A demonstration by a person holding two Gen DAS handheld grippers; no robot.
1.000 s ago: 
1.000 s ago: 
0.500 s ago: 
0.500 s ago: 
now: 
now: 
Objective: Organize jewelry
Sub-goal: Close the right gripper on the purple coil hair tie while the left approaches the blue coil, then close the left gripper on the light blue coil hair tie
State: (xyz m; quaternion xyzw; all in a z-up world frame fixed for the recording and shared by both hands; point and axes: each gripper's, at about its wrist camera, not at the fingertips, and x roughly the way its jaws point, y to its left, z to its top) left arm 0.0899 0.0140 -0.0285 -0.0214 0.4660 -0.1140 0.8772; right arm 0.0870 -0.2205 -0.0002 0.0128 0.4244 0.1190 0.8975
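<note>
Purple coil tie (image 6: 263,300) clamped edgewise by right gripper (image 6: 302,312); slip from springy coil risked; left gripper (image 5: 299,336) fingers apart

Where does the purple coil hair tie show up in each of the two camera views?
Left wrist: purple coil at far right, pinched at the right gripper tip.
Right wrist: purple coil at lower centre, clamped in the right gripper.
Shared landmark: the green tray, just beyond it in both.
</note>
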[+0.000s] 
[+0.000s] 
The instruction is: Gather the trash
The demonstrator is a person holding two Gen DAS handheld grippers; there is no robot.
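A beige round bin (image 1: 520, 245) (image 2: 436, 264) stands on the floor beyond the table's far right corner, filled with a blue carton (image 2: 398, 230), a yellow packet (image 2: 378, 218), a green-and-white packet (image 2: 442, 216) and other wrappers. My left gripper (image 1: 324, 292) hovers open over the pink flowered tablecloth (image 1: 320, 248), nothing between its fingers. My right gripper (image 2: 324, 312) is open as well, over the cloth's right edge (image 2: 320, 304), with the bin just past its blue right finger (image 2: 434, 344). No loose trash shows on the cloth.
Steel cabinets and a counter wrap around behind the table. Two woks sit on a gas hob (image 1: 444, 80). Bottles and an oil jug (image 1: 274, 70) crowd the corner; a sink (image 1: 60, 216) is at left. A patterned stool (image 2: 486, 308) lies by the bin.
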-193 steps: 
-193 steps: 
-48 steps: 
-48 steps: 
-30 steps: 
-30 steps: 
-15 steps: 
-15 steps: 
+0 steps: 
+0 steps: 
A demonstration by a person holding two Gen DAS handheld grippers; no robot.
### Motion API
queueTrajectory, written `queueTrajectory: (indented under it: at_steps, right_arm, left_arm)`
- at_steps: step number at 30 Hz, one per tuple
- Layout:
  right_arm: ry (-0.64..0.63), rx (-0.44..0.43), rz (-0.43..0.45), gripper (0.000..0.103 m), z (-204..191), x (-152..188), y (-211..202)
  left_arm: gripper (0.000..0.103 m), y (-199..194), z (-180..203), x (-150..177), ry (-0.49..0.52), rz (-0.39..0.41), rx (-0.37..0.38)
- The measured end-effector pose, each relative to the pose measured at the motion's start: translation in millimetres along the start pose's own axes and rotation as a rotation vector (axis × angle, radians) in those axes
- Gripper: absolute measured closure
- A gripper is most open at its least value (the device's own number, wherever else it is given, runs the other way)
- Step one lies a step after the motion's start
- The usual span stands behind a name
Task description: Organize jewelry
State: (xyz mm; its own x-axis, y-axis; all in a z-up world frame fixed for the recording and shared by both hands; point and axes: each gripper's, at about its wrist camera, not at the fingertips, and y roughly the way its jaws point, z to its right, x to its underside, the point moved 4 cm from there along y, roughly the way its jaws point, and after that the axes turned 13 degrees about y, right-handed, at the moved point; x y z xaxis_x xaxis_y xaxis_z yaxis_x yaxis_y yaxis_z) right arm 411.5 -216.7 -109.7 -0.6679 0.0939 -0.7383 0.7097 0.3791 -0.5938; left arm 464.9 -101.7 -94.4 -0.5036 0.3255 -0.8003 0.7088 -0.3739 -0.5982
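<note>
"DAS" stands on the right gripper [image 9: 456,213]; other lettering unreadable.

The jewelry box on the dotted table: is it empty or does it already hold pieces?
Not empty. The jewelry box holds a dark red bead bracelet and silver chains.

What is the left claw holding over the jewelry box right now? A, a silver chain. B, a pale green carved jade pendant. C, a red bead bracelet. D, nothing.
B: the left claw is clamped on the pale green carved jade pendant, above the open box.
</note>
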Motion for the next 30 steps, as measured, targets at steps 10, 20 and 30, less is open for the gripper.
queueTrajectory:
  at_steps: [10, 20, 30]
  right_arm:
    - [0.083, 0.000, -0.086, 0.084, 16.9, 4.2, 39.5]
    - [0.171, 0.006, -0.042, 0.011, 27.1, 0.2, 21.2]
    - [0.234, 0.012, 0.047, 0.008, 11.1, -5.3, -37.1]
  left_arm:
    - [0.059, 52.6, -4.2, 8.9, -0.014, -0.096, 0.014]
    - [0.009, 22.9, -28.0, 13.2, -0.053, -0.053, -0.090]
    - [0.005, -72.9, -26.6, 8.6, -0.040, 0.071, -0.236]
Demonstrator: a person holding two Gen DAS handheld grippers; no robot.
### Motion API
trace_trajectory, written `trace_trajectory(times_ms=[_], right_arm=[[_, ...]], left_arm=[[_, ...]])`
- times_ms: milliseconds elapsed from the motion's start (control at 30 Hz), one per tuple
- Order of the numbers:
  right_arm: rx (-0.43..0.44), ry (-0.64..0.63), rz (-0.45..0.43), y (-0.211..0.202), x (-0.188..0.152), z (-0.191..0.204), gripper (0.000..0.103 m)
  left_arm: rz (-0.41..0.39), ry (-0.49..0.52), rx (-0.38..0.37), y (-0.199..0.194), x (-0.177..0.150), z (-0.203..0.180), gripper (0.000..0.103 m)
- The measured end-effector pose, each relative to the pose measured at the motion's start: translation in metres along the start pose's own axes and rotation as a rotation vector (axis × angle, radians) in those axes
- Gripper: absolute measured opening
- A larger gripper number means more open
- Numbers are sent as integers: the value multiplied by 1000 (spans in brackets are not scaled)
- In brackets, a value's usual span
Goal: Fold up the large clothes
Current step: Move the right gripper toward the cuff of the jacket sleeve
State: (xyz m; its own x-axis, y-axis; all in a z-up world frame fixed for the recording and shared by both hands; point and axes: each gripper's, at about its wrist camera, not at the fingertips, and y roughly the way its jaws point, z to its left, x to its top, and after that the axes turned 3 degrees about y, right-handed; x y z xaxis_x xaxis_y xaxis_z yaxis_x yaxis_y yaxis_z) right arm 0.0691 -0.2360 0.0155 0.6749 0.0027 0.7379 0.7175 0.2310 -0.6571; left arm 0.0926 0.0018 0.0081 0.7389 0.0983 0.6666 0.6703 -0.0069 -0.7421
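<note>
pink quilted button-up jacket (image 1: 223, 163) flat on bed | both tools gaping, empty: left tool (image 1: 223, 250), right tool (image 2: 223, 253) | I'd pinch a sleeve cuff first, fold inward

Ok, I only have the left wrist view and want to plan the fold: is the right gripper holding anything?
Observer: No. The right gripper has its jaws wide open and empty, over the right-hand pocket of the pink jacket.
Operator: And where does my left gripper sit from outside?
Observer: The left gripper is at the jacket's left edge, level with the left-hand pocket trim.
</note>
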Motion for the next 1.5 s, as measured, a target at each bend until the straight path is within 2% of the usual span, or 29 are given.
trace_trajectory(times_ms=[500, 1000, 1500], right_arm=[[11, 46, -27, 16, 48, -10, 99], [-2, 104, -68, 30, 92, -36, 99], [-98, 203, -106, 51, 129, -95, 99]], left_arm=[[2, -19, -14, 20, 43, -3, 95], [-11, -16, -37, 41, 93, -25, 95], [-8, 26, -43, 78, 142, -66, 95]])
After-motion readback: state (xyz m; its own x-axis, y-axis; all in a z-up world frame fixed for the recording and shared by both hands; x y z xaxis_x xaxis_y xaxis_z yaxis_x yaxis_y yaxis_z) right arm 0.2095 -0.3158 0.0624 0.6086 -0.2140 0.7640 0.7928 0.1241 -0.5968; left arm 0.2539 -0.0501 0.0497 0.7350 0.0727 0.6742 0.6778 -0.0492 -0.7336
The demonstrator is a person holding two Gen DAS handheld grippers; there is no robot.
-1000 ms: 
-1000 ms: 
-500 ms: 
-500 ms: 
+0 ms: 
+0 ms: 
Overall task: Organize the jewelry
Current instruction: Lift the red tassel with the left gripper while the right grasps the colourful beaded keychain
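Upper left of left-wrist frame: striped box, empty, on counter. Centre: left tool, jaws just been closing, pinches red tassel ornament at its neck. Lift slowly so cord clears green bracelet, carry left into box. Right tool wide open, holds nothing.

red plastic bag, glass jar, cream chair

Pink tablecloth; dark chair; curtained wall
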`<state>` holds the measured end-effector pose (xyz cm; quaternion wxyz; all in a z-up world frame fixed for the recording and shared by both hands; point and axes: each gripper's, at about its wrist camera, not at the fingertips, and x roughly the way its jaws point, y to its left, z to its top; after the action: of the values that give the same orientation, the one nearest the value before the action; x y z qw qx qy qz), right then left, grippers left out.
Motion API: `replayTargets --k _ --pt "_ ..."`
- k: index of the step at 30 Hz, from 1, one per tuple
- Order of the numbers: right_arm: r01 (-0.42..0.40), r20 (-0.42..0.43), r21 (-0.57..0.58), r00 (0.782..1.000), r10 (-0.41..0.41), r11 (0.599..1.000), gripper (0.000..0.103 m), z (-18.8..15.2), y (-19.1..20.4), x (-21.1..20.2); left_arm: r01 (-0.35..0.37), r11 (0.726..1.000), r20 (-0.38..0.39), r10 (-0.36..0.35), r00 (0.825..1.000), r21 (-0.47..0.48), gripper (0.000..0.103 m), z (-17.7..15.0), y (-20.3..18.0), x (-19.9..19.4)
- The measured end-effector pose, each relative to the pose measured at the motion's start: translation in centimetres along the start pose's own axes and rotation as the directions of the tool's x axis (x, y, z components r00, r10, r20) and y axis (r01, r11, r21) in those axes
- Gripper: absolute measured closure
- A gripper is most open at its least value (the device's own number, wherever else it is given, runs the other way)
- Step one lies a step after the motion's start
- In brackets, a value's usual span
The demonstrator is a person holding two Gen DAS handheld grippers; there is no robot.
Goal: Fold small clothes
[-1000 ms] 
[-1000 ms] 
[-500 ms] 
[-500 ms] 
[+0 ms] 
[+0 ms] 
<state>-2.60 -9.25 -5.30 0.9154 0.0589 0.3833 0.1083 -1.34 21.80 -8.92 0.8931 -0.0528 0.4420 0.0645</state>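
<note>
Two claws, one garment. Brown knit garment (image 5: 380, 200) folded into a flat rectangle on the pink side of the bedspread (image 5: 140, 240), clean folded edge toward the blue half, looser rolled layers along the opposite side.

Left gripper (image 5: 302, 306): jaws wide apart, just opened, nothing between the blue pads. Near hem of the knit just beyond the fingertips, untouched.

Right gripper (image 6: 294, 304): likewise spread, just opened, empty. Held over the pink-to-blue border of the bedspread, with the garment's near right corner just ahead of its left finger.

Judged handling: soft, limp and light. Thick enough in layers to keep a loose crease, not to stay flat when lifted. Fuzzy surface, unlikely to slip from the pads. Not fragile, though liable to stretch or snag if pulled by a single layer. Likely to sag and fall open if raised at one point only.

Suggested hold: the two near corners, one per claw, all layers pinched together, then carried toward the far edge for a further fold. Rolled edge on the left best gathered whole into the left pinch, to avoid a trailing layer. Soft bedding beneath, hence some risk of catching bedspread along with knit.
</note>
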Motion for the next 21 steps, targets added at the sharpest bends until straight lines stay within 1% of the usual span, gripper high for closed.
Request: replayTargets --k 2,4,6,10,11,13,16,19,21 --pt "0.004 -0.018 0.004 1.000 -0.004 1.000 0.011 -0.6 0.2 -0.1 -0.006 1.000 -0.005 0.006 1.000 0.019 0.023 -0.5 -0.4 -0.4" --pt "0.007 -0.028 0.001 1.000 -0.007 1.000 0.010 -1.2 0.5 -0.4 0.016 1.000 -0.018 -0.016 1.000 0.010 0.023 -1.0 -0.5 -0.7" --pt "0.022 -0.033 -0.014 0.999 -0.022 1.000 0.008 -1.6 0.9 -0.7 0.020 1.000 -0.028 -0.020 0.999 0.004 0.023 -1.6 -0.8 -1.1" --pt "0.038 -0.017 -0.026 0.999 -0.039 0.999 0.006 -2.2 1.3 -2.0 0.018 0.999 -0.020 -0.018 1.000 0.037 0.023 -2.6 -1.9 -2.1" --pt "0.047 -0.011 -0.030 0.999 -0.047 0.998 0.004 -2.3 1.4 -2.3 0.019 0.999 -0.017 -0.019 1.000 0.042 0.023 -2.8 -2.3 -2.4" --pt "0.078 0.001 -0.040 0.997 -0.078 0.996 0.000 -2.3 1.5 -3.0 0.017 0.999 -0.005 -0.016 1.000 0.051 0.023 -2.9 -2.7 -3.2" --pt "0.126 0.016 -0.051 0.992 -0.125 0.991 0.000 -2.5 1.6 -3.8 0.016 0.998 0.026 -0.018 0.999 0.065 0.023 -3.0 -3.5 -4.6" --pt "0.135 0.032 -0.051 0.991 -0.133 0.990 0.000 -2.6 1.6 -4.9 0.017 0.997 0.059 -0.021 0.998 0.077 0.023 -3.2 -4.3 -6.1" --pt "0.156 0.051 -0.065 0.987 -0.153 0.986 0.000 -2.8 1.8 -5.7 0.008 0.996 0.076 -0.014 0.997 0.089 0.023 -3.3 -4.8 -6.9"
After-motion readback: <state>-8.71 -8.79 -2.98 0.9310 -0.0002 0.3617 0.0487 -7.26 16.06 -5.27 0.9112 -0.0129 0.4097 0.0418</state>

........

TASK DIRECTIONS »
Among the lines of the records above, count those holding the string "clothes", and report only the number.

RESULT FOR THIS TASK »
2